- _Data excerpt_:
+ + + +

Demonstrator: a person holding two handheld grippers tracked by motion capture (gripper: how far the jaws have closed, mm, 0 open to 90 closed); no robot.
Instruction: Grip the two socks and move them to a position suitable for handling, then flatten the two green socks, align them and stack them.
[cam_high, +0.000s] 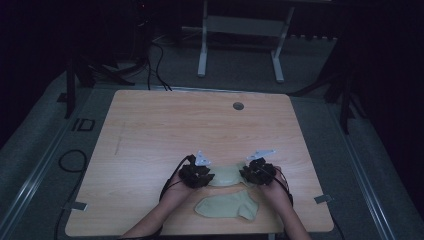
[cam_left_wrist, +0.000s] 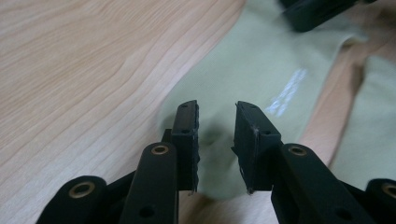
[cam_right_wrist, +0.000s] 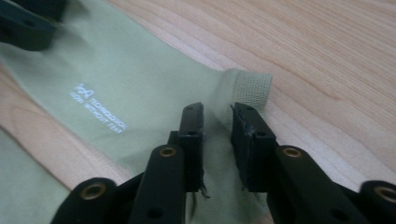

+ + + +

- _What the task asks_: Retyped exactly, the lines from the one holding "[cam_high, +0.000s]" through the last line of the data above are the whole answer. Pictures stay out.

- _Task answer_:
[cam_high, +0.000s] 
[cam_left_wrist, +0.000s] 
[cam_right_wrist, +0.000s] 

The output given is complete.